WORK REQUEST: Could you retype every entry below exactly as written?

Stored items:

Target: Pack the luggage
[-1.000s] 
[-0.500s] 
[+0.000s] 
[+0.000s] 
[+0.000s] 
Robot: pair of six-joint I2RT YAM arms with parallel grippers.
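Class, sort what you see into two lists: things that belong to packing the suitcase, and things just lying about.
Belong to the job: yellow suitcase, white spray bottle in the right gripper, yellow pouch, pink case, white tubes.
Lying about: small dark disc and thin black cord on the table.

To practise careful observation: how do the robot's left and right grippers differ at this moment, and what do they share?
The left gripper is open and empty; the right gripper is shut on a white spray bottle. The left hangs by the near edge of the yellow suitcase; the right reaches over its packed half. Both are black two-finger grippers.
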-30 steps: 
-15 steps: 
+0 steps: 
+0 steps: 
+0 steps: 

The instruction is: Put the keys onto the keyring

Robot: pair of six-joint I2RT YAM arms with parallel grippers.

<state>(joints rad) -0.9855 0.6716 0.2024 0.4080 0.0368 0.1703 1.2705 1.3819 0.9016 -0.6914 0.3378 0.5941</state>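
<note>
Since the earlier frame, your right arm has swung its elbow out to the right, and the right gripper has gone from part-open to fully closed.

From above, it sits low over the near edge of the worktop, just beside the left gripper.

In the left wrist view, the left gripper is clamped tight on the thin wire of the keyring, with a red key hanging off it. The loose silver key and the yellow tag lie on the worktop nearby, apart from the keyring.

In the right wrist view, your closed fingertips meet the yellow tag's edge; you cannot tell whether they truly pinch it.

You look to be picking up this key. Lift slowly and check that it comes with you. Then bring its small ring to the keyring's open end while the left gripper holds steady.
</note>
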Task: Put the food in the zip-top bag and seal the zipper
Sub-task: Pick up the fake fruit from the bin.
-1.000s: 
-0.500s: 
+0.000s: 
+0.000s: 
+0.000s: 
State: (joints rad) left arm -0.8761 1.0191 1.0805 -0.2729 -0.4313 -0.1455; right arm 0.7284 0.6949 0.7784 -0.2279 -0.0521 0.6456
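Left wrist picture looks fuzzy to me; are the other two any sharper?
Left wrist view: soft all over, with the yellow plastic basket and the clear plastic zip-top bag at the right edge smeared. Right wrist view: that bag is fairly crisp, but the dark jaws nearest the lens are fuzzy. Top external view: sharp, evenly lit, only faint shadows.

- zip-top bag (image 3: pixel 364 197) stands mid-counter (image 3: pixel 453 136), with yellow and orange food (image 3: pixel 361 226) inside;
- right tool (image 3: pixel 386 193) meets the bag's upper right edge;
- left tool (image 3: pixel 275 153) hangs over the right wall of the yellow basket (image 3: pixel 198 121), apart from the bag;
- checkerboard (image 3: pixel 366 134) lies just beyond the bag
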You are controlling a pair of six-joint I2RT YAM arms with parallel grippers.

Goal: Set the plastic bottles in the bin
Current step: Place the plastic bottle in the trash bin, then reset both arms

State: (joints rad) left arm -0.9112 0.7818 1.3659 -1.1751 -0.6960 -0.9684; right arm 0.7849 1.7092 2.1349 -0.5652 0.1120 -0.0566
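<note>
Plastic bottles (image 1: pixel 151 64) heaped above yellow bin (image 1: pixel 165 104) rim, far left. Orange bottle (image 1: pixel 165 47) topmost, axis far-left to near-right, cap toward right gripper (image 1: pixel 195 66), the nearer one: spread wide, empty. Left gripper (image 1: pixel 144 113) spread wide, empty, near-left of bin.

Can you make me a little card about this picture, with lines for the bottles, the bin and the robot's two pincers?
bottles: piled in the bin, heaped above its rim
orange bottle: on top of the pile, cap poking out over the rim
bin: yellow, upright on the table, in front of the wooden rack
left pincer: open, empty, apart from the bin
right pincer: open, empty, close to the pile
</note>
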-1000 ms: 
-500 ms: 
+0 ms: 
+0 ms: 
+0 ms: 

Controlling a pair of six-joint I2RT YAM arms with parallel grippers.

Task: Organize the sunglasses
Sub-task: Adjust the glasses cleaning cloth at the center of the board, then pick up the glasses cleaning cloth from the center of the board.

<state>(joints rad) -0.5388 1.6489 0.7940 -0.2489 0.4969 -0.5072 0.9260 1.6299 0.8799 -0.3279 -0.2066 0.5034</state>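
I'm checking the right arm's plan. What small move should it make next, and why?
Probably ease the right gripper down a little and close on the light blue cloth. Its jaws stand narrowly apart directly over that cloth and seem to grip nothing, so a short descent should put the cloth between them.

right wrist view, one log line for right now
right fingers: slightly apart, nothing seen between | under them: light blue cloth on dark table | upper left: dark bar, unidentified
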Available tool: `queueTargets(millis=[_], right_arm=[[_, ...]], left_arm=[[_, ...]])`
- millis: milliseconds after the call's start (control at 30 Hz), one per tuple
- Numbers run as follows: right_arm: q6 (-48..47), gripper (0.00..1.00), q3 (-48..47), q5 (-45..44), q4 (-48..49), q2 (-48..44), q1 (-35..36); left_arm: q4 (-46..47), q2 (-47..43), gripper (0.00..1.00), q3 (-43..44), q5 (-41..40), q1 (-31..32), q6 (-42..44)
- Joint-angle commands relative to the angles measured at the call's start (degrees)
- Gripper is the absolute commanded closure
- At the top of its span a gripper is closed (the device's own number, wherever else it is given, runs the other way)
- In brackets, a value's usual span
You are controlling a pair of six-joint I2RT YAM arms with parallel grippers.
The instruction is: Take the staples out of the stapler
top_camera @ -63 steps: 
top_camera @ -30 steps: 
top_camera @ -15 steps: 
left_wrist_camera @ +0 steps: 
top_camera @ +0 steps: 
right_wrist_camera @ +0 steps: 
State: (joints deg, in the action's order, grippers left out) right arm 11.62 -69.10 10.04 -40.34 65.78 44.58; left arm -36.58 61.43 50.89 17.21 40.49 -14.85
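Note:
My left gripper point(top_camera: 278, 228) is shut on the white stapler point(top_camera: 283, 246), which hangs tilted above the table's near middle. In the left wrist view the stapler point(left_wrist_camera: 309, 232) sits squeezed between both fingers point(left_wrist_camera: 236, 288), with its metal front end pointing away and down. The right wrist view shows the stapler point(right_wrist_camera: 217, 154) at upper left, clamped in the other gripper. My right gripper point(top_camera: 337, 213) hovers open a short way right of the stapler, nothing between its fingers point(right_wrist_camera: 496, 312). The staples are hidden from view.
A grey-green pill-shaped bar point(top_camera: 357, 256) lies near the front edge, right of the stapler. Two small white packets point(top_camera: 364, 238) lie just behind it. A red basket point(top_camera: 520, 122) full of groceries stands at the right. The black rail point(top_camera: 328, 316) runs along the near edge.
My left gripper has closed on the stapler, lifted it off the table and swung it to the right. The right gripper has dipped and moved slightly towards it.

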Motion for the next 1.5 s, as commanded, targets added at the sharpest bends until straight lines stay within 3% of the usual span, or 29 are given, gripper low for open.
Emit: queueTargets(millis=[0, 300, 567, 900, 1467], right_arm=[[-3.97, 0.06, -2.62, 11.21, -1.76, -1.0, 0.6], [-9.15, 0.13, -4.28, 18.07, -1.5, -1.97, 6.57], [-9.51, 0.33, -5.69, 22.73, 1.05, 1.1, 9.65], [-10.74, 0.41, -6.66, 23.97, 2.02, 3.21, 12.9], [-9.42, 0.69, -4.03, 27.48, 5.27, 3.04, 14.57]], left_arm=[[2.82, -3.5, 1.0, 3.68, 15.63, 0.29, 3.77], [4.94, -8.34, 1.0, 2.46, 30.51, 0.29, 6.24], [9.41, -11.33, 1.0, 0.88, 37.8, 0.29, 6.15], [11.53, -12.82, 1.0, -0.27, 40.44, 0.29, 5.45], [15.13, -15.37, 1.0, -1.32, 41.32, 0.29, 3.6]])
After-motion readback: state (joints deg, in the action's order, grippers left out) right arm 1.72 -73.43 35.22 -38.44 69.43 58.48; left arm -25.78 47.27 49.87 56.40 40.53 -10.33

FINISHED EXERCISE:
Target: Pack the luggage
[-1.000s] 
[-0.500s] 
[+0.000s] 
[+0.000s] 
[+0.000s] 
Robot: pair of six-joint I2RT YAM arms with parallel grippers.
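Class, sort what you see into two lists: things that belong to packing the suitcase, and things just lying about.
Belong to the job: yellow suitcase, white spray bottle in the right gripper, yellow pouch, pink case, white tubes.
Lying about: small dark disc and thin black cord on the table.

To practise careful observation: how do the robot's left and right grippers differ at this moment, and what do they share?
The left gripper is open and empty; the right gripper is shut on a white spray bottle. The left hangs by the near edge of the yellow suitcase; the right reaches over its packed half. Both are black two-finger grippers.
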-30 steps: 
-15 steps: 
+0 steps: 
+0 steps: 
+0 steps: 

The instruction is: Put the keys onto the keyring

Robot: pair of six-joint I2RT YAM arms with parallel grippers.

<state>(joints rad) -0.9855 0.6716 0.2024 0.4080 0.0368 0.1703 1.2705 1.3819 0.9016 -0.6914 0.3378 0.5941</state>
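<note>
Since the earlier frame, your right arm has swung its elbow out to the right, and the right gripper has gone from part-open to fully closed.

From above, it sits low over the near edge of the worktop, just beside the left gripper.

In the left wrist view, the left gripper is clamped tight on the thin wire of the keyring, with a red key hanging off it. The loose silver key and the yellow tag lie on the worktop nearby, apart from the keyring.

In the right wrist view, your closed fingertips meet the yellow tag's edge; you cannot tell whether they truly pinch it.

You look to be picking up this key. Lift slowly and check that it comes with you. Then bring its small ring to the keyring's open end while the left gripper holds steady.
</note>
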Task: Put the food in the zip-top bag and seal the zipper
Sub-task: Pick up the fake fruit from the bin.
-1.000s: 
-0.500s: 
+0.000s: 
+0.000s: 
+0.000s: 
State: (joints rad) left arm -0.8761 1.0191 1.0805 -0.2729 -0.4313 -0.1455; right arm 0.7284 0.6949 0.7784 -0.2279 -0.0521 0.6456
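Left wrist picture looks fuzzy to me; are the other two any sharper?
Left wrist view: soft all over, with the yellow plastic basket and the clear plastic zip-top bag at the right edge smeared. Right wrist view: that bag is fairly crisp, but the dark jaws nearest the lens are fuzzy. Top external view: sharp, evenly lit, only faint shadows.

- zip-top bag (image 3: pixel 364 197) stands mid-counter (image 3: pixel 453 136), with yellow and orange food (image 3: pixel 361 226) inside;
- right tool (image 3: pixel 386 193) meets the bag's upper right edge;
- left tool (image 3: pixel 275 153) hangs over the right wall of the yellow basket (image 3: pixel 198 121), apart from the bag;
- checkerboard (image 3: pixel 366 134) lies just beyond the bag
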You are controlling a pair of six-joint I2RT YAM arms with parallel grippers.

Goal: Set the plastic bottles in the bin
Current step: Place the plastic bottle in the trash bin, then reset both arms

State: (joints rad) left arm -0.9112 0.7818 1.3659 -1.1751 -0.6960 -0.9684; right arm 0.7849 1.7092 2.1349 -0.5652 0.1120 -0.0566
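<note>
Plastic bottles (image 1: pixel 151 64) heaped above yellow bin (image 1: pixel 165 104) rim, far left. Orange bottle (image 1: pixel 165 47) topmost, axis far-left to near-right, cap toward right gripper (image 1: pixel 195 66), the nearer one: spread wide, empty. Left gripper (image 1: pixel 144 113) spread wide, empty, near-left of bin.

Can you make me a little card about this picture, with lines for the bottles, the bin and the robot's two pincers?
bottles: piled in the bin, heaped above its rim
orange bottle: on top of the pile, cap poking out over the rim
bin: yellow, upright on the table, in front of the wooden rack
left pincer: open, empty, apart from the bin
right pincer: open, empty, close to the pile
</note>
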-1000 ms: 
-500 ms: 
+0 ms: 
+0 ms: 
+0 ms: 

Controlling a pair of six-joint I2RT YAM arms with parallel grippers.

Task: Organize the sunglasses
Sub-task: Adjust the glasses cleaning cloth at the center of the board, then pick up the glasses cleaning cloth from the center of the board.

<state>(joints rad) -0.5388 1.6489 0.7940 -0.2489 0.4969 -0.5072 0.9260 1.6299 0.8799 -0.3279 -0.2066 0.5034</state>
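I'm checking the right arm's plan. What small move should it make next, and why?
Probably ease the right gripper down a little and close on the light blue cloth. Its jaws stand narrowly apart directly over that cloth and seem to grip nothing, so a short descent should put the cloth between them.

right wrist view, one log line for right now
right fingers: slightly apart, nothing seen between | under them: light blue cloth on dark table | upper left: dark bar, unidentified
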Available tool: `queueTargets(millis=[_], right_arm=[[_, ...]], left_arm=[[_, ...]])`
- millis: milliseconds after the call's start (control at 30 Hz), one per tuple
- Numbers run as follows: right_arm: q6 (-48..47), gripper (0.00..1.00), q3 (-48..47), q5 (-45..44), q4 (-48..49), q2 (-48..44), q1 (-35..36); left_arm: q4 (-46..47), q2 (-47..43), gripper (0.00..1.00), q3 (-43..44), q5 (-41..40), q1 (-31..32), q6 (-42..44)
- Joint-angle commands relative to the angles measured at the call's start (degrees)
- Gripper is the absolute commanded closure
- At the top of its span a gripper is closed (the device's own number, wherever else it is given, runs the other way)
- In brackets, a value's usual span
You are controlling a pair of six-joint I2RT YAM arms with parallel grippers.
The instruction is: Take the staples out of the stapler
top_camera @ -63 steps: 
top_camera @ -30 steps: 
top_camera @ -15 steps: 
left_wrist_camera @ +0 steps: 
top_camera @ +0 steps: 
right_wrist_camera @ +0 steps: 
State: (joints deg, in the action's order, grippers left out) right arm 11.62 -69.10 10.04 -40.34 65.78 44.58; left arm -36.58 61.43 50.89 17.21 40.49 -14.85
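Note:
My left gripper point(top_camera: 278, 228) is shut on the white stapler point(top_camera: 283, 246), which hangs tilted above the table's near middle. In the left wrist view the stapler point(left_wrist_camera: 309, 232) sits squeezed between both fingers point(left_wrist_camera: 236, 288), with its metal front end pointing away and down. The right wrist view shows the stapler point(right_wrist_camera: 217, 154) at upper left, clamped in the other gripper. My right gripper point(top_camera: 337, 213) hovers open a short way right of the stapler, nothing between its fingers point(right_wrist_camera: 496, 312). The staples are hidden from view.
A grey-green pill-shaped bar point(top_camera: 357, 256) lies near the front edge, right of the stapler. Two small white packets point(top_camera: 364, 238) lie just behind it. A red basket point(top_camera: 520, 122) full of groceries stands at the right. The black rail point(top_camera: 328, 316) runs along the near edge.
My left gripper has closed on the stapler, lifted it off the table and swung it to the right. The right gripper has dipped and moved slightly towards it.
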
Motion for the next 1.5 s, as commanded, targets added at the sharpest bends until straight lines stay within 3% of the usual span, or 29 are given, gripper low for open.
Emit: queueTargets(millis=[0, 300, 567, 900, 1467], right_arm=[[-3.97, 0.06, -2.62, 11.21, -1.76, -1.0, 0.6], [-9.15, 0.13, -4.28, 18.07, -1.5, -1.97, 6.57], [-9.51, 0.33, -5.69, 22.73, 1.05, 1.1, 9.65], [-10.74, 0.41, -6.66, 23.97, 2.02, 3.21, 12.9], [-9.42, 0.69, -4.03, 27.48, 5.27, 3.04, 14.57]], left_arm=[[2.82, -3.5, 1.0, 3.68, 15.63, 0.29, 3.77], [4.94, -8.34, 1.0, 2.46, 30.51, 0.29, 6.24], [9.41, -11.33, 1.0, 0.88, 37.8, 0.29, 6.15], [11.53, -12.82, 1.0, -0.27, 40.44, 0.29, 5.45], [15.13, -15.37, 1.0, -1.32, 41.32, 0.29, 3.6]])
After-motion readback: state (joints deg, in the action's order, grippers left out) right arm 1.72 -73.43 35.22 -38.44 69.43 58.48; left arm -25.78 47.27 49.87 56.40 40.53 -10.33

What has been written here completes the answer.